TO DO | Every line in the data below that holds "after" should be found and copied.

DATA RECORDS |
↓↓↓
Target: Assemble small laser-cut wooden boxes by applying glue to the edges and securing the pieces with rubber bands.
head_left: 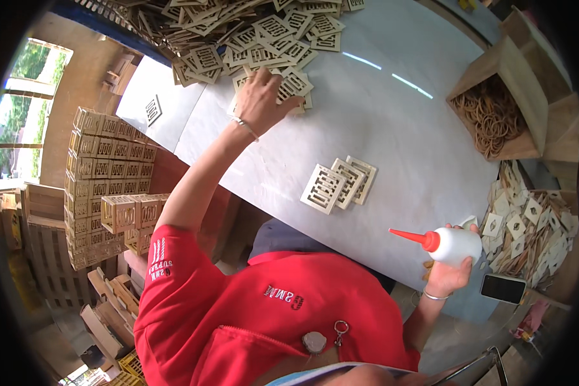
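My left hand (pixel 258 103) reaches to the near edge of a heap of pale wooden slotted panels (pixel 274 29). Its thumb is spread wide and the fingers rest over a slotted panel (pixel 294 85); the fingertips are partly hidden. In my right hand (pixel 449 276) is a white glue bottle (pixel 458 246), tilted sideways, its long red nozzle pointing left over the table. Between the two hands, three overlapping slotted panels (pixel 323 188) lie fanned on the tabletop.
The pale table (pixel 405 141) carries a wooden box (pixel 518 96) of rubber bands (pixel 490 116) at right. Beyond its right edge are many small wooden pieces (pixel 527 225) and a phone (pixel 503 289). One slotted piece (pixel 152 110) lies far left. Stacked slotted boxes (pixel 103 174) stand left of the table.
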### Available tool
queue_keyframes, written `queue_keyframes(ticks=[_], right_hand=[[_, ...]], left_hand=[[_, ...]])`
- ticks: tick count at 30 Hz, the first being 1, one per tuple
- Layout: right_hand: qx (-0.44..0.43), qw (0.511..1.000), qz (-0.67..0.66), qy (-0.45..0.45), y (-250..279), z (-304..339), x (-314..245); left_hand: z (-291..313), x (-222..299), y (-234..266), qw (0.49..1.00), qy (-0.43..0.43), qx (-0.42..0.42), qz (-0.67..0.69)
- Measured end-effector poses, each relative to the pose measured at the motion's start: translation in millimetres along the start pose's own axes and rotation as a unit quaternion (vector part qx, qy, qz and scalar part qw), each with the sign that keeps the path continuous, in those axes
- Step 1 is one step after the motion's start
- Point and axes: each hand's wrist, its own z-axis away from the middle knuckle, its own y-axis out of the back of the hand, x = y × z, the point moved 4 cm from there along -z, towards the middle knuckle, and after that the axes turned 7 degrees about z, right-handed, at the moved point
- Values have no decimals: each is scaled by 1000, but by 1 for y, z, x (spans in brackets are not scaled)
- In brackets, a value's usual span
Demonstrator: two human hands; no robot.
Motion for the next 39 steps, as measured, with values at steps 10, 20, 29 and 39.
queue_keyframes(ticks=[10, 20, 29, 39], right_hand=[[-6, 1000, 7, 2, 0, -6, -1], [17, 1000, -15, 9, -5, -3, -5], [-10, 984, 114, 133, -62, -21, -38], [-66, 971, 156, 168, -75, -21, -44]], left_hand=[[-28, -8, -1, 988, 91, -89, -88], [25, 59, 24, 764, 306, -55, 565], [74, 140, 17, 720, 294, -219, 590], [86, 163, 19, 694, 299, -251, 605]])
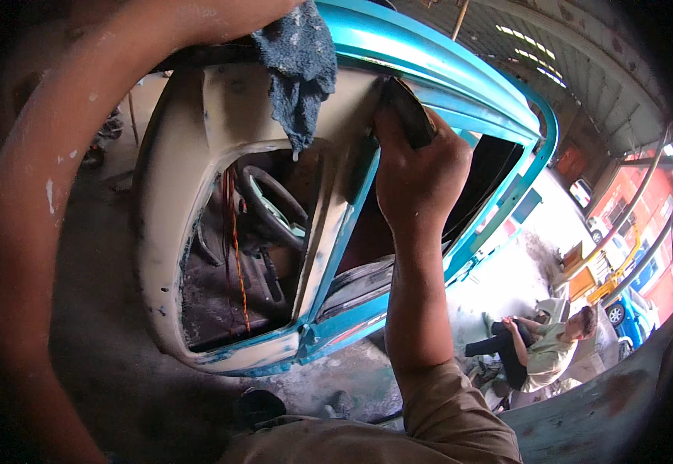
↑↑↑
RESPONSE AREA |
- Step 1 is one step after the motion's start
- Point and axes: each hand's wrist, its own z-axis away from the middle knuckle, its own y-axis out of the back of the hand, x = y × z, the point moved 4 cm from there along -z, towards the middle knuckle, and after that the axes turned 7 degrees about z, right-handed, at the moved point

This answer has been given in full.